3. Mob violence was never instigated by these meetings, but prevented. No man suffered in person or property from them in Missouri.
In confirmation of this position it is only necessary to state the fact that the best class of citizens were the prime movers in these public meetings, and, indeed, they were only called when it became apparent that the peace and safety of the community demanded it; for in every community there are passionate, reckless men, who are ready to take the law into their own hands and vindicate their rights, at whatever danger to the public safety. But the best men of the country, and those who had the deepest interest in its peace and security, entered the most heartily into these meetings, as peace measures, and they now, and will ever, believe that such meetings were necessary to prevent mob violence and insure the general tranquillity.
The author of the Fabius Township resolutions, a distinguished citizen and lawyer of Marion county, and a colonel commanding a regiment of Missouri Militia in the Union army during the war, not only authorizes the above statement, but affirms freely that, though he had been an anti-slavery man for many years, and rejoices in the emancipation of the slaves as he does in the restoration of the Union, yet he endorses that meeting and those resolutions to-day, and would conscientiously pursue the same course again should a similar state of things exist in the community to demand it. An old citizen of Missouri, a member of no church—friendly to all—a Union man from first to last, speaking, working and fighting to restore and preserve the supremacy of the Federal government, he would make affidavit to-day that, to the best of his knowledge, the three facts above stated are fully vindicated in the Fabius Township and all similar meetings held for similar purposes in Missouri. Thousands of the best citizens of the State are ready to affirm the same facts and vindicate the good people of Missouri against the aspersions of the Northern press.

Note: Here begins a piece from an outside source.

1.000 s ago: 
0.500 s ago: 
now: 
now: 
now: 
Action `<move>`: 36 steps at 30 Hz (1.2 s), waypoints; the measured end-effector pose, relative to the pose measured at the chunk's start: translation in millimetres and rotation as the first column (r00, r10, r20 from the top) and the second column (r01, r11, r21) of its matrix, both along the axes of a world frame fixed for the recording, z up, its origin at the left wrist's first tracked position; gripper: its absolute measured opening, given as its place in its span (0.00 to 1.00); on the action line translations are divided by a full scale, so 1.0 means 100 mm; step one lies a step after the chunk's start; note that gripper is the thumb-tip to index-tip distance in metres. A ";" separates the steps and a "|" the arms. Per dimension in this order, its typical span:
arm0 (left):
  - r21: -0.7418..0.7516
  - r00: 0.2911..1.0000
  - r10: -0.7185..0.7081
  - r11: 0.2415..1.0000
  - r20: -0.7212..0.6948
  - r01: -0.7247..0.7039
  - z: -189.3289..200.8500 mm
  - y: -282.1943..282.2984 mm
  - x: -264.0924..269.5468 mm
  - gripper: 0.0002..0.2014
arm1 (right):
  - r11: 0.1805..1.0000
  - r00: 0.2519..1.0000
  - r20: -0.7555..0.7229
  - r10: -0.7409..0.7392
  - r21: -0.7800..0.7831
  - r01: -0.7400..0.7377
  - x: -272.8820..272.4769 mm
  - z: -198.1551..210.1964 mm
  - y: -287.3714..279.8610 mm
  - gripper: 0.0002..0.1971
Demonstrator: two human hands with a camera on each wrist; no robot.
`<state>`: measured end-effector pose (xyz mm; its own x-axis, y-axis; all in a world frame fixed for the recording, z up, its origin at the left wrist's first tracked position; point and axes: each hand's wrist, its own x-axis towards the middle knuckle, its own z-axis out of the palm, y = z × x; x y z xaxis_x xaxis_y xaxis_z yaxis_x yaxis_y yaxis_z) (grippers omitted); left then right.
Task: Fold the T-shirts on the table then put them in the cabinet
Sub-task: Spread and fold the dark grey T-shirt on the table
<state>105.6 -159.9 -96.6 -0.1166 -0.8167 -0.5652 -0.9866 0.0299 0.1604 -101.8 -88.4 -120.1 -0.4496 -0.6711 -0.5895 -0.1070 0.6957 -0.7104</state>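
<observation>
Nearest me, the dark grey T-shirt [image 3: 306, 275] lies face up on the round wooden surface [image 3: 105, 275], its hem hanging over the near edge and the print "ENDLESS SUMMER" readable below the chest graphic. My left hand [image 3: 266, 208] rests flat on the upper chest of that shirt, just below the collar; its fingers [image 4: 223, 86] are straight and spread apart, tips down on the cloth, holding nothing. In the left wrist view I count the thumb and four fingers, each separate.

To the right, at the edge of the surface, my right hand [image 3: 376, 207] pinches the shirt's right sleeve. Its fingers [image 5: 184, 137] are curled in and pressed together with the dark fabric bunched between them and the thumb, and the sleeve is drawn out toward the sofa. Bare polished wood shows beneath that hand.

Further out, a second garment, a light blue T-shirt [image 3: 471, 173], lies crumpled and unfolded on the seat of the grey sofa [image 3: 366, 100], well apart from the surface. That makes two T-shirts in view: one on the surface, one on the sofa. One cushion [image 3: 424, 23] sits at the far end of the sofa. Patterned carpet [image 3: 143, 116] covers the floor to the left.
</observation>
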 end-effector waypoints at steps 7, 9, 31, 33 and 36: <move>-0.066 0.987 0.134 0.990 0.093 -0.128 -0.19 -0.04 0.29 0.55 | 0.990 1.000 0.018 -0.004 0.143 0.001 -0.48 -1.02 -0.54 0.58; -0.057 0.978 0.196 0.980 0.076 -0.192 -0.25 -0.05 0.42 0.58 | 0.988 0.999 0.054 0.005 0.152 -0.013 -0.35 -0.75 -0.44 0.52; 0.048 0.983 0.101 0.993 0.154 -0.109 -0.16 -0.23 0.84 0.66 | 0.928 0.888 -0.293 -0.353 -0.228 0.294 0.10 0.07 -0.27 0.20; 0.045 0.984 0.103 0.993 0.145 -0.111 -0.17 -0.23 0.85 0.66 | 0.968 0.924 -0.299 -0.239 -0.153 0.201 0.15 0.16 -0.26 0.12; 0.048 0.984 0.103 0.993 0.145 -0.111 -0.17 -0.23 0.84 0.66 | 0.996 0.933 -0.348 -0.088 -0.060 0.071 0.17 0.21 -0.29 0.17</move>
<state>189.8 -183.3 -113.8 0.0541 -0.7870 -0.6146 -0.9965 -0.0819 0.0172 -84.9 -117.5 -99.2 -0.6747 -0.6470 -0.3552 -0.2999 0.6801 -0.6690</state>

Similar meetings to that of Fabius township were held in Andrew county, in Independence, Jackson county, in Cass county, and perhaps other places, and with similar results. In no single instance was the M. E. Church, South, implicated. In no single instance were the ministers of the M. E. Church, North, mobbed or murdered, and in no single instance was mob violence against the “vilest abolition thieves” counseled or countenanced; and with all honest people who know the facts the hue and cry raised in certain quarters about religious intolerance, mob violence, persecution of ministers, and the martyrdom of innocent and holy men is as gratuitous as it is contemptible.
When the lower House of the Missouri Legislature, in February, 1855, refused, by a vote of sixty to thirty-six, to charter what was called the Jackson Seminary, in Cape Girardeau county, for the Northern Methodists, it was not because the representatives of the people opposed the establishment of literary institutions, or wished to proscribe any form of religion, but because, as then stated, the Northern Methodist preachers were the emissaries of abolitionism, and by encouraging them in establishing institutions in Missouri they encouraged their purposes and organization to subvert the lawful institutions of the State, which the lawmakers did not hesitate to affirm would be encouraging a cowardly, clandestine treason against the laws and government of the State. Four years later the Legislature refused to charter a university at Jefferson City for the Northern Methodists, for the same reason.
The “Jefferson City Land Company,” to encourage immigration, build up the city and enhance the private fortunes of its members, proposed a liberal grant of land to the Northern Methodists, or any others, who would build up and endow, with foreign capital, a university at the State Capital. Though many of the members of this Land Company were slaveholders, and some of them large slaveholders, they believed that the introduction of free labor into the State would greatly facilitate the development of her material resources, by building railroads and opening her vast beds of coal, and lead, and iron to the markets of the world. They conceived the idea of inviting and encouraging free labor from the Northern States through the active agency of the Northern Methodist Church.
The class of immigrants they desired were opposed to negro slavery, and the Northern Methodist Church was opposed to negro slavery. Methodist ministers, more than any other ministers, were in sympathy with the anti-slavery surplus populations of the Northern and Eastern States, and could influence them more. Hence the alliance.
The proposition to donate so much land for a university, even at a fictitious value, was a splendid prize for that church in Missouri, backed, as it was, by the names and influence of some of the first men of the State, and located at the seat of political power—the State Capital.
On the other hand, the promise of the most extensive and efficient agency in the world actively working throughout the dense populations of the older States to put into operation a system of emigration that would fill up the State with industrious laborers, absorb the surplus lands and enrich the centers of settlement, was a tempting premium upon the cupidity of the “Jefferson City Land Company,” for which they could afford to give up their slaves and their former principles.
The inevitable logic of facts does not compliment either the benevolence of the Land Company or the religion of the Church. The members of the Land Company may have been anti-slavery from principle, and their benevolent donation may have been unselfish: if so, they were unfortunate in their schemes; if not so, they were unskilled in dissimulation.